At Mon, 05 Nov 2007 02:48:52 +0300, Stas Sergeev wrote:
Hi.
I spent 4 week-ends debugging the constant underruns and lock-ups with the libao-based programs. Now I've finally tracked the problem to some strange code in pcm_rate.c, namely snd_pcm_rate_poll_descriptors(). I am not sure what was the reason behind altering the "avail_min" every time. Looks like some heuristic was intended, say "see what amount of fragment part was written now, and make sure that amount of free space will be available next time, after poll". Whatever, this code gives underruns. It can increase avail_min by almost period_size. libao sets avail_min==period_size, so we can end up with avail_min==period_size*2. libao sets buffer_size==stop_threshold==period_size*2.
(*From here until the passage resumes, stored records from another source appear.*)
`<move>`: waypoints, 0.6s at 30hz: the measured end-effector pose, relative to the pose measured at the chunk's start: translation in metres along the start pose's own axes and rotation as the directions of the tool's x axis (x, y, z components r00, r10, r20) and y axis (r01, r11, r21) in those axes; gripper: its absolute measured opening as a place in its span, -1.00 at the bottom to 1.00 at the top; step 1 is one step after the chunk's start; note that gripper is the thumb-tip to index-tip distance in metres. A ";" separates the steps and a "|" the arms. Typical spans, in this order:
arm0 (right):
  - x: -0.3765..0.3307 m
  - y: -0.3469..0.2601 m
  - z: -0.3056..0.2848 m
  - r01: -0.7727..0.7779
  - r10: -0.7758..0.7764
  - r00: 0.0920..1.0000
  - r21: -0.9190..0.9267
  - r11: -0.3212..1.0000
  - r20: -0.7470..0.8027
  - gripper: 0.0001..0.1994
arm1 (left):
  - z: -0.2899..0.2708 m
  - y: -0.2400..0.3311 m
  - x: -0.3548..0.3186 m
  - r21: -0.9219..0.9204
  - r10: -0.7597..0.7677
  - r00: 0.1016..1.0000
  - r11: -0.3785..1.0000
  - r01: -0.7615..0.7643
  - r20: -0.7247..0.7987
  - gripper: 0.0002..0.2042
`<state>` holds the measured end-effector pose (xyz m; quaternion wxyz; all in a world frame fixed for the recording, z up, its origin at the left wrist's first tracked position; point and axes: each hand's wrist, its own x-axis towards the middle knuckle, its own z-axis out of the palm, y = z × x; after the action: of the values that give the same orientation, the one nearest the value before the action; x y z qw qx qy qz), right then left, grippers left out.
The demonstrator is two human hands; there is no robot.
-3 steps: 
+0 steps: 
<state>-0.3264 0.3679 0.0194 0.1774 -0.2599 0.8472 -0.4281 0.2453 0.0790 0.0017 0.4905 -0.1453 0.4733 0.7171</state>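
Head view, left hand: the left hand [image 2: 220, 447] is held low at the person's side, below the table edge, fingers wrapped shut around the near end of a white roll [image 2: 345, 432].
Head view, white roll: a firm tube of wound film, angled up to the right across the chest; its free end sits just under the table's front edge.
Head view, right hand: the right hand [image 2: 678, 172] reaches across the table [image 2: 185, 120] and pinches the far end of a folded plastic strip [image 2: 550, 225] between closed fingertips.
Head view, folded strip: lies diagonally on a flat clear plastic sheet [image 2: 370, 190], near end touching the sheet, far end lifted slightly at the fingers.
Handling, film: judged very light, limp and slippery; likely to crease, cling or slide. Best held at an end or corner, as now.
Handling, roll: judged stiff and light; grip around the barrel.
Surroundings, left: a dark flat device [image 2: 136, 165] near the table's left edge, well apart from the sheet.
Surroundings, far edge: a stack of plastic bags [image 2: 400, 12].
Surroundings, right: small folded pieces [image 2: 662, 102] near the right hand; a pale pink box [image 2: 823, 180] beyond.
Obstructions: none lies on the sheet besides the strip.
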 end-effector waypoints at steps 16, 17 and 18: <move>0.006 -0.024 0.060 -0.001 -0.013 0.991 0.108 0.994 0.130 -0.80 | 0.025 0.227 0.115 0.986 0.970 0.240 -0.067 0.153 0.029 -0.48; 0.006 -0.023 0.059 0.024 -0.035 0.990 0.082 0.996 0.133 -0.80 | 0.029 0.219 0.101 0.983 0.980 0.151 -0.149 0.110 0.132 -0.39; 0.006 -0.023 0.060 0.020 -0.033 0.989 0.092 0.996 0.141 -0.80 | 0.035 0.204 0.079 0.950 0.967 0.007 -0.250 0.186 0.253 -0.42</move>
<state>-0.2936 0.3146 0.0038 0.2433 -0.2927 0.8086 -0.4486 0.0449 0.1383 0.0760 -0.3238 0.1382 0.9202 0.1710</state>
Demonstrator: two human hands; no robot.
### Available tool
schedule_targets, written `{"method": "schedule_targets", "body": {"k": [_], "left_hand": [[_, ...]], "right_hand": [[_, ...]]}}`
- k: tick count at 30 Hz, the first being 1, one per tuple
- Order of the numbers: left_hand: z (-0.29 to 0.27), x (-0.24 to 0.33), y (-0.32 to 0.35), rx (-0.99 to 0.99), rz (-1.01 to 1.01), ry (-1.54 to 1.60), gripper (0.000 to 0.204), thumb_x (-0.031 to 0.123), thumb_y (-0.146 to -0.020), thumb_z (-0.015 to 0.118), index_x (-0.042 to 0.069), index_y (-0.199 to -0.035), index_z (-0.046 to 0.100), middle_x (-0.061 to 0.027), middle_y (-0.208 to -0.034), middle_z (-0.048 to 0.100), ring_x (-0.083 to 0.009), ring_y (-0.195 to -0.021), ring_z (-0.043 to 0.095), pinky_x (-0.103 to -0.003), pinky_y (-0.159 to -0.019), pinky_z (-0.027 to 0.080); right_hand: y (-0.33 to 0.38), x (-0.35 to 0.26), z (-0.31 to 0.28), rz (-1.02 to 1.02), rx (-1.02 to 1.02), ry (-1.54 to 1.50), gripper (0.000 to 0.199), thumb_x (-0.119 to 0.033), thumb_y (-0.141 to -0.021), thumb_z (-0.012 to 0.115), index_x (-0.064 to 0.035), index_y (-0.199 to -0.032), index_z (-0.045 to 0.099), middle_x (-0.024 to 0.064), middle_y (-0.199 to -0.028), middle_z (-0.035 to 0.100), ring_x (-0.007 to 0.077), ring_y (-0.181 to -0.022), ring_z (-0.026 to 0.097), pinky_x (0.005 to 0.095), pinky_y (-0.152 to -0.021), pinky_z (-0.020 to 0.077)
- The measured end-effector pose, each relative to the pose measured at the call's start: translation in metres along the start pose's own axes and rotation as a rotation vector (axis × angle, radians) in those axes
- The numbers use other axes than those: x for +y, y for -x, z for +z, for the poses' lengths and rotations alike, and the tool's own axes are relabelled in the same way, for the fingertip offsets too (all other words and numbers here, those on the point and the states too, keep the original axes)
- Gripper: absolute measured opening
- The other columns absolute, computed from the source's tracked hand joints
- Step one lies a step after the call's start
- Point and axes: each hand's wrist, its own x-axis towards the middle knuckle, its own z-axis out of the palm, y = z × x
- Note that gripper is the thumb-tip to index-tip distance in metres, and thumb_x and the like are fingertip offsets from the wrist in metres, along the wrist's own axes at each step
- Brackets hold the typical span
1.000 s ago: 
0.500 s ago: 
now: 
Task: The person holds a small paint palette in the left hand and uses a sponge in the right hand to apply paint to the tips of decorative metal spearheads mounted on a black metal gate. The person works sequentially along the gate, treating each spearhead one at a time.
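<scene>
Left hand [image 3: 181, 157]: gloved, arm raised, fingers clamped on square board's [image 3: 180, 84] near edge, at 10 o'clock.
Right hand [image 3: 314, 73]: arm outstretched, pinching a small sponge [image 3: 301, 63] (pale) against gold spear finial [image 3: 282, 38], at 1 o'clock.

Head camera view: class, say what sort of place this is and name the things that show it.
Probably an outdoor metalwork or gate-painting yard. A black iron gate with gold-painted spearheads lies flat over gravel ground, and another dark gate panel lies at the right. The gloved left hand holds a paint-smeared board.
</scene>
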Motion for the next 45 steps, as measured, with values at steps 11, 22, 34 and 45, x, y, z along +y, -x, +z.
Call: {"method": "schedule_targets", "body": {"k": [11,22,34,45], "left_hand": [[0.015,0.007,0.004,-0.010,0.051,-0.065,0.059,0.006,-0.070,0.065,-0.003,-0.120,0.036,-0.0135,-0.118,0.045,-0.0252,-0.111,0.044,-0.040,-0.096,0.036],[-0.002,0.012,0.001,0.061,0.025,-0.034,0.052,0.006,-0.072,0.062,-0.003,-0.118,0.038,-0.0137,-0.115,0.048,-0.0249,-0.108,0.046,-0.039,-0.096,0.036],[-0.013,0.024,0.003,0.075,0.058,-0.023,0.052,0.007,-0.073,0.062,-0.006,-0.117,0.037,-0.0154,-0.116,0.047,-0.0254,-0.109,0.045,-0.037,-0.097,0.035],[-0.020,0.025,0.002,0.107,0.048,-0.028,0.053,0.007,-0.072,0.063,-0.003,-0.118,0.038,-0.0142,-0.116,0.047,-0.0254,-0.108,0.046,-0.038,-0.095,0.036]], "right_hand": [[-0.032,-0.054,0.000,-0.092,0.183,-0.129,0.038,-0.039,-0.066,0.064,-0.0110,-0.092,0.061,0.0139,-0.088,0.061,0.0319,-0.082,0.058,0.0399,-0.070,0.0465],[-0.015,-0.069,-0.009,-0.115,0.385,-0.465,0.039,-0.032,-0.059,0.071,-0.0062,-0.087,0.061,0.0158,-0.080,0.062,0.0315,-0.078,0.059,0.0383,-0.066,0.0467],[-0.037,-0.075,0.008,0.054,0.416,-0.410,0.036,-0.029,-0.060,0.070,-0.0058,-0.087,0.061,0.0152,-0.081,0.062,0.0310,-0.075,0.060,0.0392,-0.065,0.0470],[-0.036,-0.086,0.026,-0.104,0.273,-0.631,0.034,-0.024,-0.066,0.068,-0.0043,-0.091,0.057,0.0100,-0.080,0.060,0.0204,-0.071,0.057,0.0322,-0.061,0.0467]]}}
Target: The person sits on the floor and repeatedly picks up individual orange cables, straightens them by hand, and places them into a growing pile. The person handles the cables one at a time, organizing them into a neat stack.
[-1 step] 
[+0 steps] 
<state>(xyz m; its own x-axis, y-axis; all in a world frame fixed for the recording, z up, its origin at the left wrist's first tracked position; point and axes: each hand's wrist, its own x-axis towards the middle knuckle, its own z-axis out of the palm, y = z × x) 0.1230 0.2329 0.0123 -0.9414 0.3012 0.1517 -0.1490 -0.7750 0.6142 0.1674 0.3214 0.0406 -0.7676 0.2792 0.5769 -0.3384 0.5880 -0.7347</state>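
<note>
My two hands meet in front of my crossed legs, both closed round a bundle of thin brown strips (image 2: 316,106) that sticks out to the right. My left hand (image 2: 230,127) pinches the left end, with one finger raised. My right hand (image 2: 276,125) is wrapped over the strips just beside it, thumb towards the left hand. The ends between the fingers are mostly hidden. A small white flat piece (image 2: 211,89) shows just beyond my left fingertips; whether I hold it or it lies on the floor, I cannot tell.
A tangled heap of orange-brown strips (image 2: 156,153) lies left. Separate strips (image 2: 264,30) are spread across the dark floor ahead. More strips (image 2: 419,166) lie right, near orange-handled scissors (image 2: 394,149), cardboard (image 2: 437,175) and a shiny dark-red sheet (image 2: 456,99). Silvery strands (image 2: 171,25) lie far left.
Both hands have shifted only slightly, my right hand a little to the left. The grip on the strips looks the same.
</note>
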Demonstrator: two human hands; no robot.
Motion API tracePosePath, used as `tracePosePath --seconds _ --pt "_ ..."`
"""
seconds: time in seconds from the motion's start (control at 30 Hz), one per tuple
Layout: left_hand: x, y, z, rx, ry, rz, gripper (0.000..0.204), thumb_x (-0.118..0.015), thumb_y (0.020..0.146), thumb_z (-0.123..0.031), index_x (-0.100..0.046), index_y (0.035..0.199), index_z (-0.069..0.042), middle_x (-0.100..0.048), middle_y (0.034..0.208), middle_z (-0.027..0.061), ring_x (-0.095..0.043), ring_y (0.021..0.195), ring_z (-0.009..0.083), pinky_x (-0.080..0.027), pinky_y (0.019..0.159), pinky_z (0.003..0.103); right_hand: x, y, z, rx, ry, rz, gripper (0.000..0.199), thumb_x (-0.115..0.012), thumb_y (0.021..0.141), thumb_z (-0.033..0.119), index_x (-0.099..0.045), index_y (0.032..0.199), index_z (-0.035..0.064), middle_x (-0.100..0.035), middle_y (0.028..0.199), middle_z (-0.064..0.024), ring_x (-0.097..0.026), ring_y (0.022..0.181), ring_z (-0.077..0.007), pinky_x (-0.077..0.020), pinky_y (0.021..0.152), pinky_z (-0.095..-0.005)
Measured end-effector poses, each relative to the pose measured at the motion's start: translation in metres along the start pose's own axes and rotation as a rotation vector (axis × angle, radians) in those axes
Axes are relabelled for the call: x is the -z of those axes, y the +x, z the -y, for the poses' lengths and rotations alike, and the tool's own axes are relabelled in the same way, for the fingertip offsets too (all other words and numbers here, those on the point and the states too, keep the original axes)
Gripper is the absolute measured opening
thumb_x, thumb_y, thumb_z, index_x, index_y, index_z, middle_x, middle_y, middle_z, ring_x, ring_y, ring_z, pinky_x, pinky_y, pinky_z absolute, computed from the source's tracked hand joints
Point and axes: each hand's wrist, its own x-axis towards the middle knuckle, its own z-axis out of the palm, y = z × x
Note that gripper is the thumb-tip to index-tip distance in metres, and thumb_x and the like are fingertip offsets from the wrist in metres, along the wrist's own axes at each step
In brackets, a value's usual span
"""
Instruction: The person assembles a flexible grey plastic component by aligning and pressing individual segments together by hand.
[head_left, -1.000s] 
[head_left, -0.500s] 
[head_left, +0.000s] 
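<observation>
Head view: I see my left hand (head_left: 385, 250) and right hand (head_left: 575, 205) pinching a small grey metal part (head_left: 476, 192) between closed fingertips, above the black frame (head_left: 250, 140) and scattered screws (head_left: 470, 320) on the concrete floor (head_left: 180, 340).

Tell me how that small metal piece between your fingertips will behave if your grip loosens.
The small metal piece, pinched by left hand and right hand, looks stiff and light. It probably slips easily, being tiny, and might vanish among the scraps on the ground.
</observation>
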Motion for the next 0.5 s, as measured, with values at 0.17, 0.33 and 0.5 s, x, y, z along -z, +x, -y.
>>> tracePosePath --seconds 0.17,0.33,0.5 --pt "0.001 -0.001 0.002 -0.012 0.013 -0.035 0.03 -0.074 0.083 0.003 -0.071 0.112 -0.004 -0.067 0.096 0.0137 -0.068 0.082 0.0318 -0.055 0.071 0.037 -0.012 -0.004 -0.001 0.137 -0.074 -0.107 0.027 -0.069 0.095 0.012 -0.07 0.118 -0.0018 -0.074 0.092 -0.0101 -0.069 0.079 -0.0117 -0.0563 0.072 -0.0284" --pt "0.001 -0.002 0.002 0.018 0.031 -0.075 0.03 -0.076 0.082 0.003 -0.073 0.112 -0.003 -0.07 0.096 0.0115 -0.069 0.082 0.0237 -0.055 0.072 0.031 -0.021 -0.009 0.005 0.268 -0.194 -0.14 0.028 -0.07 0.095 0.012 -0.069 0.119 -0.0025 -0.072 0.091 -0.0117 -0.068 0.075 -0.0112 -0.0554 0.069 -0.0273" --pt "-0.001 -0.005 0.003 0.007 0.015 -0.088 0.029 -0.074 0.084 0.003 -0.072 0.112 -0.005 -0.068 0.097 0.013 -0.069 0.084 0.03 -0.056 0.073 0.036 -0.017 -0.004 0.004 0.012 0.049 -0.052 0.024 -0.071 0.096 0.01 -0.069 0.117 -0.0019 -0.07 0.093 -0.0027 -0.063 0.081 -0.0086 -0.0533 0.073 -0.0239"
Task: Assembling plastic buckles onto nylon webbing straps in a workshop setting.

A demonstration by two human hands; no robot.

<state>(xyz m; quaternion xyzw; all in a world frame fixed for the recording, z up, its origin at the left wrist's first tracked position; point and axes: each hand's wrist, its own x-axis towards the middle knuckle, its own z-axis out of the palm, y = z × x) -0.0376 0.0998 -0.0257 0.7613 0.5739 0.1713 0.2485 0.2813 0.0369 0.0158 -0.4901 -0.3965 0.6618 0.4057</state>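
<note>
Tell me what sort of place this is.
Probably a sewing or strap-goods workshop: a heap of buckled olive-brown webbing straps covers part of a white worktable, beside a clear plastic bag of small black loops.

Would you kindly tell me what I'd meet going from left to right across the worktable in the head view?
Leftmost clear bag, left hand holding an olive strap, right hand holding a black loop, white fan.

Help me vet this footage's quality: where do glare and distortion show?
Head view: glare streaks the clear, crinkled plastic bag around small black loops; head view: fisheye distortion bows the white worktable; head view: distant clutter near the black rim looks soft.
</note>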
Depends on the configuration. I thought it's not so as default.
So we end up with avail_min~=stop_threshold, which gives underruns. Since I don't know how this code was indended to work, I just removed it, and everything works perfectly now (also had to patch libao to check the returned rate).
The patch is attached, any comments?
In principle, using rate plugin with two periods doesn't work well in case that the sample rates aren't aligned. It's a design issue. You shouldn't use two periods except for hw. Period.
... but with this attitute, there is no improvement. Let's see more details.
The problem is that the hardware is woken up only at the period size of the slave side. Assume the slave (hardware playback) is running 48kHz and the client (input) is 44.1kHz. When dmix is used, usually the period size = 1024 in the h/w side. Then the period size of the client side is supposed to be 940. Here, note that 940 != 1024 * 44.1 / 48.0 exactly. This rounding causes the drift of wake-up time at each period and the delay is accumulated.
So, even applying your patch, the XRUN problem may occur at some time as long as you use two periods. It can't be fixed without the fundamental change of the irq / poll handling routines in the ALSA driver.
Now, back to the problematic code part in rate plugin. Whether that hack really does any good thing is questionable, indeed.
First, it skips the avail_min adjustment if the app fills the period size. Thus only for apps that fills arbitrary amount of data via snd_pcm_writei() triggers this hack. Second, avail_min is checked usually in irq handler and thus its resolution is also in period size. It means avail_min + 1 is equivalent with avail_min + period_size.
So what we can do better? As a temporary solution, we can get rid of the problematic part, or, at least, add the check whether avail_min comes over stop_threshold. I'm not sure whether any big impact by removing the hack there. Maybe not. But, I feel it's a barren discussion. It's really a design problem. Sigh.
Takashi